▶ **Assignment**: A verbatim copy of the full data, with no pictures, is the expected answer.

▶ **The data**:
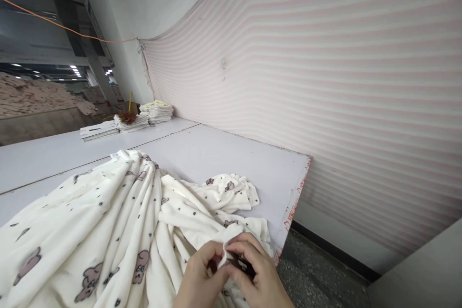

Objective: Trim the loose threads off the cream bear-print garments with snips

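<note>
A white fleece cloth (119, 216) printed with brownish bears and small dark marks lies in loose folds over the near part of the table. At its near right part, my left hand (204, 269) pinches an edge of the cloth between thumb and fingers. Close beside it, my right hand (258, 269) is closed around a small dark tool (243, 264), shaped like thread snips and mostly covered by the fingers. The right fingertips also touch the raised cloth edge. Both hands nearly meet there, and the tool's tip is hidden.
The pale table (216, 147) ends at a worn right edge with red-printed tape (298, 192). Folded cloth stacks (157, 111) and a brown tufted thing (127, 116) stand at the back. Pink-striped fabric (306, 67) hangs along the wall. Speckled floor (310, 264) shows at lower right.
</note>
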`<state>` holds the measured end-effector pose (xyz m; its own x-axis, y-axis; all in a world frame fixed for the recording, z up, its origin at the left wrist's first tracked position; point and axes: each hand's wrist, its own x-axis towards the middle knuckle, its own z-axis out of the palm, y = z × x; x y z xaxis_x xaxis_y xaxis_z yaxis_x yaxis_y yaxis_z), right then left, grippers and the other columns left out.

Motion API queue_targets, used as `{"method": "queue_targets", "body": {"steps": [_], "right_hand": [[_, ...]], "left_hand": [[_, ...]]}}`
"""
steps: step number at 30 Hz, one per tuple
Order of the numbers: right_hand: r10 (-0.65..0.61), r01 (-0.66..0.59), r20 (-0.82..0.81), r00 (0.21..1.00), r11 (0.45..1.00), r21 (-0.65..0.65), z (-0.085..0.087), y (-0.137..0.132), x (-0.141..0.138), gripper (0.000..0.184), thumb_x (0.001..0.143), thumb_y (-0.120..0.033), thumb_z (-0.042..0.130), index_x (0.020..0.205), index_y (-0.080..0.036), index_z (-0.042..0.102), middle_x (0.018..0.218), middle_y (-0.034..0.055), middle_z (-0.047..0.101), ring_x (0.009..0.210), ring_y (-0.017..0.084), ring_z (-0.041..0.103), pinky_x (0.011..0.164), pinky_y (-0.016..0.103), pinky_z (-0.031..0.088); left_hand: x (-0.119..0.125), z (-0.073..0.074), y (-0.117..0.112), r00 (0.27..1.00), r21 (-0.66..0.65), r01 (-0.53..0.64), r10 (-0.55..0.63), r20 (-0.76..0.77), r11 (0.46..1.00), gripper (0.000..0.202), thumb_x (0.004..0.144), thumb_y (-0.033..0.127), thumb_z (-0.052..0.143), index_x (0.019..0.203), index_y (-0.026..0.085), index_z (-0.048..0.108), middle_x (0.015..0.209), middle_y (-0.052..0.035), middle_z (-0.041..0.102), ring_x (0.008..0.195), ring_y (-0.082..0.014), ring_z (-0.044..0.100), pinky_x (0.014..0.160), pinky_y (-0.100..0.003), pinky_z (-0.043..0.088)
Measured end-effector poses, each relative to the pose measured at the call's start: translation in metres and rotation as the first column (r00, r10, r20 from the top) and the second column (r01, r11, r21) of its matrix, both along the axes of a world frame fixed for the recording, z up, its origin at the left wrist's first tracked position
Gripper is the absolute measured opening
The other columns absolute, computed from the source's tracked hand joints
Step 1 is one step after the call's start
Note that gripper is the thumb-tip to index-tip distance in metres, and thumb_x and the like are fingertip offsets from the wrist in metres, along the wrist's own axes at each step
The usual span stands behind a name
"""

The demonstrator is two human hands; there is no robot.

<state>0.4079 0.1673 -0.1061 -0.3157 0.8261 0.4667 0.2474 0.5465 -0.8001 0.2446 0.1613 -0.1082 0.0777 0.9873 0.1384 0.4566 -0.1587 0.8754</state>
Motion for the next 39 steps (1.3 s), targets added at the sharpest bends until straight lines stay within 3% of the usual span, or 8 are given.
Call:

▶ **Answer section**:
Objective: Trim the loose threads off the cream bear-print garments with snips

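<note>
A white fleece cloth (119, 216) printed with brownish bears and small dark marks lies in loose folds over the near part of the table. At its near right part, my left hand (204, 269) pinches an edge of the cloth between thumb and fingers. Close beside it, my right hand (258, 269) is closed around a small dark tool (243, 264), shaped like thread snips and mostly covered by the fingers. The right fingertips also touch the raised cloth edge. Both hands nearly meet there, and the tool's tip is hidden.
The pale table (216, 147) ends at a worn right edge with red-printed tape (298, 192). Folded cloth stacks (157, 111) and a brown tufted thing (127, 116) stand at the back. Pink-striped fabric (306, 67) hangs along the wall. Speckled floor (310, 264) shows at lower right.
</note>
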`<state>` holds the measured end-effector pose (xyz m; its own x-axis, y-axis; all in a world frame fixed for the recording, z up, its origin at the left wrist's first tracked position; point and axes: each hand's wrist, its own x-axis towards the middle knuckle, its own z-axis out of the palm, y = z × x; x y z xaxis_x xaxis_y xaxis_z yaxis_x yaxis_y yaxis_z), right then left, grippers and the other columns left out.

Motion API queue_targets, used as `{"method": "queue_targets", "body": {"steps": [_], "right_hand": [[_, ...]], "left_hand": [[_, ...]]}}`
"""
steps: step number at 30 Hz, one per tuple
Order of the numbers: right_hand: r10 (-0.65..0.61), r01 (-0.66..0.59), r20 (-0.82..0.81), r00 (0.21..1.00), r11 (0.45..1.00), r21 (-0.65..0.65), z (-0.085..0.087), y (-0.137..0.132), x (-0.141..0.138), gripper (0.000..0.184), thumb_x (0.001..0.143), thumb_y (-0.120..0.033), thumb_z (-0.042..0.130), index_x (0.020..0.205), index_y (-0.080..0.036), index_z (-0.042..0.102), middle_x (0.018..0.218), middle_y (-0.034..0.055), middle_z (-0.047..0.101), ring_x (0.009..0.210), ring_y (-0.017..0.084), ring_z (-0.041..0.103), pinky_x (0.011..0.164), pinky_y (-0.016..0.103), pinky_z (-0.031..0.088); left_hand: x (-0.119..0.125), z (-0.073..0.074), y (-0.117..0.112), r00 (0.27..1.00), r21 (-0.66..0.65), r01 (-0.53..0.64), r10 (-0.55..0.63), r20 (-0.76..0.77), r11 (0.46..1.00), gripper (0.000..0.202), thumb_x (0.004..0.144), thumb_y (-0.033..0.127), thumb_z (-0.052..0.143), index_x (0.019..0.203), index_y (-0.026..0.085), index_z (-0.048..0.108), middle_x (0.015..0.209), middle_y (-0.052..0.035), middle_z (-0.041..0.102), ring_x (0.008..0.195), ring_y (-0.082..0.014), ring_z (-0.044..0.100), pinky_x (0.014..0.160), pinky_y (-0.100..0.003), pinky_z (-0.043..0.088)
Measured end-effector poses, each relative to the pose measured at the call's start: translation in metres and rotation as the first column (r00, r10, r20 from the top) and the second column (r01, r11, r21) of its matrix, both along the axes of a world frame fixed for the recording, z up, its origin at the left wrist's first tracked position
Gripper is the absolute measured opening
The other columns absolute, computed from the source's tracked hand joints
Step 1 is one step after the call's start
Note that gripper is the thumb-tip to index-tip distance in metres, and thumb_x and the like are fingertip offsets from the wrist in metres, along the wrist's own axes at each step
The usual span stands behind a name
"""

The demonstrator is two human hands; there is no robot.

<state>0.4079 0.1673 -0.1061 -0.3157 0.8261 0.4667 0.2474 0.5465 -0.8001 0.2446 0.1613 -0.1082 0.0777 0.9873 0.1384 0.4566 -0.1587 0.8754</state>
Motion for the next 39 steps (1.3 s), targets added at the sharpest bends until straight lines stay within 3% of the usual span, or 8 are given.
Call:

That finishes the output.